Ce que l’on peut attendre de ce genre d’œuvre regroupant des nouvelles, c’est la confrontation des styles de ses différents auteurs, qui en font un objet littéraire vraiment à part. Or, le reproche que l’on pourrait faire à cette œuvre est que, bien que les auteurs aient chacun leur propre style et leur propre vision de l’écriture, qu’ils aient même été primés pour cela, je trouve que l’on ne ressent pas assez la différence entre leurs styles respectifs. A part une ou deux nouvelles, notamment celles de Stephen Leigh ou George RR Martin qui parviennent à se distinguer, l’ensemble reste assez homogène. Il manque une touche encore plus personnelle dans la plupart des nouvelles, cela peut toutefois s’expliquer par la thématique imposée aux auteurs.
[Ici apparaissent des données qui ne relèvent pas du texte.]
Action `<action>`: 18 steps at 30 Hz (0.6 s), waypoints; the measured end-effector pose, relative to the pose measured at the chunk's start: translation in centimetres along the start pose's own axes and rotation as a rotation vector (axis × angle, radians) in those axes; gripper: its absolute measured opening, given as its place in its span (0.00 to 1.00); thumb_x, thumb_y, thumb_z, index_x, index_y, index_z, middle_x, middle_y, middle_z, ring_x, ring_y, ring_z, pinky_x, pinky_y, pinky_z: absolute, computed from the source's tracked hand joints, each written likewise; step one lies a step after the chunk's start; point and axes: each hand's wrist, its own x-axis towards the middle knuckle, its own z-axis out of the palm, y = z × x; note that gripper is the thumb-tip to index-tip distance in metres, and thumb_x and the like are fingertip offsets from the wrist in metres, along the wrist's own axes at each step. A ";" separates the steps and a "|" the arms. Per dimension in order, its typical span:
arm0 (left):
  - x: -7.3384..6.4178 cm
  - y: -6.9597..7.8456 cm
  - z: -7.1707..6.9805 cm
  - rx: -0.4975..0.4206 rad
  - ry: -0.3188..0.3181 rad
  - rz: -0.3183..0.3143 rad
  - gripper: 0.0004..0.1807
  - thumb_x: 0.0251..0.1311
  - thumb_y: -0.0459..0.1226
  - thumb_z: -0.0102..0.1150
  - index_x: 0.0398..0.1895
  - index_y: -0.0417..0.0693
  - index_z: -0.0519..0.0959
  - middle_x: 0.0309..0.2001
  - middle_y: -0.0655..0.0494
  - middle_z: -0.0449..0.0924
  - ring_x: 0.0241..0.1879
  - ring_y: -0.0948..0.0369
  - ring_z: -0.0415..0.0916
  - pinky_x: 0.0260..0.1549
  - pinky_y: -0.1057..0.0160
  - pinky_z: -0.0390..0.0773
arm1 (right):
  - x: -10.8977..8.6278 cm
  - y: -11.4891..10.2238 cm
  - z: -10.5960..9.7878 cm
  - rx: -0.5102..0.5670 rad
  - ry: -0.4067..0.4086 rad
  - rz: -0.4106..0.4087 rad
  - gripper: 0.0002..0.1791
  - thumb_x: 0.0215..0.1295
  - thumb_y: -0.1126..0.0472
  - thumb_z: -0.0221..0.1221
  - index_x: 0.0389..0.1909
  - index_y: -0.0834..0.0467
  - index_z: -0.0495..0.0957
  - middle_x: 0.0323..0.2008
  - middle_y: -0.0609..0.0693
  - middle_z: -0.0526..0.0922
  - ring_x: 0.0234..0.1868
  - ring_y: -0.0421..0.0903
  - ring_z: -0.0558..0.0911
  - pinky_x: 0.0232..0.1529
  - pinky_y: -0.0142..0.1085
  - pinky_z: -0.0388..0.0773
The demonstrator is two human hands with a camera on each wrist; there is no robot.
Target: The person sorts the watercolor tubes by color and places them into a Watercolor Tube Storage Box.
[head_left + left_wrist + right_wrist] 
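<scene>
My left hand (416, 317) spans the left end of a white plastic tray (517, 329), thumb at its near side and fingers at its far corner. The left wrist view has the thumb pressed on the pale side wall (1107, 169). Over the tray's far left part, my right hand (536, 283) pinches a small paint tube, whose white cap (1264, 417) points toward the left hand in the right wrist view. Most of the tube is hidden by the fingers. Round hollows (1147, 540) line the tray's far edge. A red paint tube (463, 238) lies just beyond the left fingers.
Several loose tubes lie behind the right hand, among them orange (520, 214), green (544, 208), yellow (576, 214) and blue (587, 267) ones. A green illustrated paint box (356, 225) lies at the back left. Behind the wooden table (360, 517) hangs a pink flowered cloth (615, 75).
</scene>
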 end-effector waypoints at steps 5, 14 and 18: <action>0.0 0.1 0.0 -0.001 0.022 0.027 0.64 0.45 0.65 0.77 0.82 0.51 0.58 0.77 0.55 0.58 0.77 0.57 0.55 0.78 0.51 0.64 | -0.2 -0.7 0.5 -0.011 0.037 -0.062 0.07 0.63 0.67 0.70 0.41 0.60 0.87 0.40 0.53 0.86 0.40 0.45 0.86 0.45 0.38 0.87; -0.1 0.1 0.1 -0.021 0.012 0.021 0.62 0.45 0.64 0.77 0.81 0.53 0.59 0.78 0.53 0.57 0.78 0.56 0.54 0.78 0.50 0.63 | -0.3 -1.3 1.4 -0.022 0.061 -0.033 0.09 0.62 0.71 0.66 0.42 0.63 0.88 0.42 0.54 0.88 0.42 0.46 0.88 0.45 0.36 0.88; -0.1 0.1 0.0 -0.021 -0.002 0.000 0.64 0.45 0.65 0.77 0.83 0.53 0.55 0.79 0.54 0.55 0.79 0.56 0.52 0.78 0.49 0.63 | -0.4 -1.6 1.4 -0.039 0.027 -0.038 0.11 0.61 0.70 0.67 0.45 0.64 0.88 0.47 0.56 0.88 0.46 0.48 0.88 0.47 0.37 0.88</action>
L’univers des super-héros, bien qu’ici sombre et réaliste, n’est pas le genre de prédilection de tous les auteurs qui sont pour certains spécialisés en fantasy et pour d’autres en science-fiction.

 

Bilan

 

Ce livre ravira à n’en pas douter les amateurs de super-héros ou d’uchronie. Il est très impressionnant de voir autant d’auteurs talentueux se regrouper afin de créer leur propre univers. C’est une oeuvre à la qualité indiscutable, mais sortir certains auteurs de leurs thèmes de prédilection entraîne une certaine uniformisation des nouvelles, ce qui peut être regrettable. Wild Cards est donc le premier d’une série de 27 tomes, éditée pour la première fois en 1987; elle se poursuit jusqu’à aujourd’hui. Ma chronique est à présent finie : en tant que grand fan de super-héros je m’en vais me préparer pour la sortie d’Avengers : Endgame.